Classic slide transplanted to Europe
BY CHISATO MATSUMOTO STAFF WRITER
2011/07/17
The octopus slide in Copenhagen. (Takeshi Mochizuki)Japanese and Danish plasterers work on the curved section of the slide in Copenhagen. (Takeshi Mochizuki)Children play on an octopus slide in Tokyo's Shinagawa Ward. (Asahi Shimbun file photo)
The Japanese are suckers for a "Tako Suberidai" (octopus slide), with about 200 across the country. But now, the playground institution is extending a tentacle to a global audience.
A 6-meter-tall, 10-meter-wide new slide has just been completed by a team of Japanese plasterers and Danish builders in Copenhagen.

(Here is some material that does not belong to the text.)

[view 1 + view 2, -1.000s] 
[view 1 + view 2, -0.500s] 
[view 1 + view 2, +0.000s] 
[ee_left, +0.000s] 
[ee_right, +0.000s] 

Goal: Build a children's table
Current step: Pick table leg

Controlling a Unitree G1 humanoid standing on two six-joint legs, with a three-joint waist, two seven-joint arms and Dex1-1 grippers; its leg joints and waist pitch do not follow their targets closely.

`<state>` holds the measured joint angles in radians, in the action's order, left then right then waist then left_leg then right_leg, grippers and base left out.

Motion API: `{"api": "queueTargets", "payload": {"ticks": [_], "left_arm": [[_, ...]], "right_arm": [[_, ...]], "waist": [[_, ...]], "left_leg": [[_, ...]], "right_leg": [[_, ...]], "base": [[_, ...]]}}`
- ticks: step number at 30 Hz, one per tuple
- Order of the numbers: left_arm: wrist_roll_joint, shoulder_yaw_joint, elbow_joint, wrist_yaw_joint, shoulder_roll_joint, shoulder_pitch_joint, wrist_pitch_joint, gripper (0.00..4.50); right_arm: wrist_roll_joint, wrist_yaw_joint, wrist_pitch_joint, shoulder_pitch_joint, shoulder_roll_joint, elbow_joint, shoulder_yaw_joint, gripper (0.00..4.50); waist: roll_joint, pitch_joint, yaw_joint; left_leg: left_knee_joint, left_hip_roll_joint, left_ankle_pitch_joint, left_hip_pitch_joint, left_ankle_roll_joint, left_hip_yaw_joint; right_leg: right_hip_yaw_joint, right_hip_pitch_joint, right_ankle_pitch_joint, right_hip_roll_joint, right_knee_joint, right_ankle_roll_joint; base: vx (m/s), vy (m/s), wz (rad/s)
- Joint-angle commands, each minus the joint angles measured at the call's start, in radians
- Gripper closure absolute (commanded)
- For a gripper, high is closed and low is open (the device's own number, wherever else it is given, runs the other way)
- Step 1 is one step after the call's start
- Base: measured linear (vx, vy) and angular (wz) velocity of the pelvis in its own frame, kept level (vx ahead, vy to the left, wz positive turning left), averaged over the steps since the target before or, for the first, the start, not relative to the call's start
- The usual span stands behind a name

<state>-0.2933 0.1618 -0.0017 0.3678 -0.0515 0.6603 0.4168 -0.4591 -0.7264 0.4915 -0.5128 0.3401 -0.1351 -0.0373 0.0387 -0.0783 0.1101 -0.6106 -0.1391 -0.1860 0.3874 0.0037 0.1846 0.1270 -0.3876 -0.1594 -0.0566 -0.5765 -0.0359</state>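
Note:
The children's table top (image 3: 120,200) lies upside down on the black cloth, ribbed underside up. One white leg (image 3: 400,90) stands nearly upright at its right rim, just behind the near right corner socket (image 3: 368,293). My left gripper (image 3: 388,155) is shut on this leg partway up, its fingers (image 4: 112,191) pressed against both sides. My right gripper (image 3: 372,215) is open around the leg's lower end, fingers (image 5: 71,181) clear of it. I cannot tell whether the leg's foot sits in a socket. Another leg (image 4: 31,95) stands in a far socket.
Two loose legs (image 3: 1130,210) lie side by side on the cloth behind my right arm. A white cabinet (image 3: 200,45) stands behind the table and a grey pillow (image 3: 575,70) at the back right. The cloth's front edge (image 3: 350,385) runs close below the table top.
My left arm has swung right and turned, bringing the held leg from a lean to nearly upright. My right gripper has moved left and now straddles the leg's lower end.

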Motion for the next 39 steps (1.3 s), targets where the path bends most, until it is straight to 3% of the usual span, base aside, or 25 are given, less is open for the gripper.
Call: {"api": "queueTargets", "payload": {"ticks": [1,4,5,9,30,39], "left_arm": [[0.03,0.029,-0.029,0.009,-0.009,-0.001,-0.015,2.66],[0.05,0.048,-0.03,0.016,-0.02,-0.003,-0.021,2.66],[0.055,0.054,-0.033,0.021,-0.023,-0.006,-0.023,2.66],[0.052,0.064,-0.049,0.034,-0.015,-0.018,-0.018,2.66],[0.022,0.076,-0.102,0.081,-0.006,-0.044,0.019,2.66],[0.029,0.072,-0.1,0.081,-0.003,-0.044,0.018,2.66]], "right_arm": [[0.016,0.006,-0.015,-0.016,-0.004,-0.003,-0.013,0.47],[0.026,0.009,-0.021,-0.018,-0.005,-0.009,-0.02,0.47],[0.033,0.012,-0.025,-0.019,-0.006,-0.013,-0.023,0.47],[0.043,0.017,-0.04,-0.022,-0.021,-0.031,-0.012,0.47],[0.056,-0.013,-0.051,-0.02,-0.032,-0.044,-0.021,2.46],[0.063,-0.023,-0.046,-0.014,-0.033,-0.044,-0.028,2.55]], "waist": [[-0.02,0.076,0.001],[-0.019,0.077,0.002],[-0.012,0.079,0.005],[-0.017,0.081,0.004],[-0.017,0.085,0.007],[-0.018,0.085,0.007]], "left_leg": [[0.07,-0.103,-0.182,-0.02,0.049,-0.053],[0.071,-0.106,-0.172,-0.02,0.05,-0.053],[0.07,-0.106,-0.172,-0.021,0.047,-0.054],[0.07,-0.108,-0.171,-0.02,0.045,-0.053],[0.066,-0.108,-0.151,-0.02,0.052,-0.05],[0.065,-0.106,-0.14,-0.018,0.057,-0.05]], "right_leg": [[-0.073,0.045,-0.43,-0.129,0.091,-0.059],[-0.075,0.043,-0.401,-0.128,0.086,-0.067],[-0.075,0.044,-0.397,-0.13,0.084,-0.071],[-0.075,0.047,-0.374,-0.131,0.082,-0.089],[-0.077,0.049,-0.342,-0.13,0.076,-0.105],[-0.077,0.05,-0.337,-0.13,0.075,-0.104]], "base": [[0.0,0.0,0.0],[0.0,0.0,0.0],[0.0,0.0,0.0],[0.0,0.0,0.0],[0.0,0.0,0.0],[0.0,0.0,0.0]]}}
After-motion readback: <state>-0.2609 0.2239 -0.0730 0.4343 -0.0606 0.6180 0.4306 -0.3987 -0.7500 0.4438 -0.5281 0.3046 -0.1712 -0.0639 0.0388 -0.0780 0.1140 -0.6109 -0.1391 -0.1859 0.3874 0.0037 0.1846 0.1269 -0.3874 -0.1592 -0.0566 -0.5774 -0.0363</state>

The city's Super Killen Project is bringing playground apparatus from around the world to a new park to be opened in December.
Laura Koch Rotne, a city official overseeing the project, said the Japanese octopus slide would be surrounded by cherry blossom trees and grass and would be a key landmark in the new park.
The first octopus slide in Japan was built around 1968 by Maeda Environmental Art Co. of Tokyo's Shibuya Ward.
An artist working for Maeda created a complex playground apparatus featuring many curving slides. Other employees noticed that it looked like an octopus without a head and a little roofed chamber, shaped like an octopus' head, was added.
Octopus slides are now a common sight in cities across Japan. In Tokyo's Shinagawa Ward, residents even launched a petition to save one that had been earmarked for demolition.
An image of one of the slides on the Internet caught the eye of an employee of the Danish architectural office commissioned to design the Copenhagen park.
Work began on May 8, and the structure took about one month for a team of Japanese plasterers and Danish builders to complete. First, an iron framework was erected and then layers of cement were carefully applied.
The cement had to be applied evenly in layers of around 10 millimeters to 15 millimeters to prevent swings in temperature from cracking the structure.
Takeshi Mochizuki, a 43-year-old plasterer on the project, said his Danish colleagues had been impressed by the skill needed to create the slide's smooth curving lines.
"At a time when plasterers are rapidly aging and those who can inherit the skills are thinning out, it feels good to be recognized by people overseas," Mochizuki said.
Yaemi Maeda, who runs Maeda, said: "Each octopus has a distinctive design, and much work goes in to each slide. While the slide sets, which are made using traditional techniques, are becoming old-fashioned in Japan, they are new to people overseas."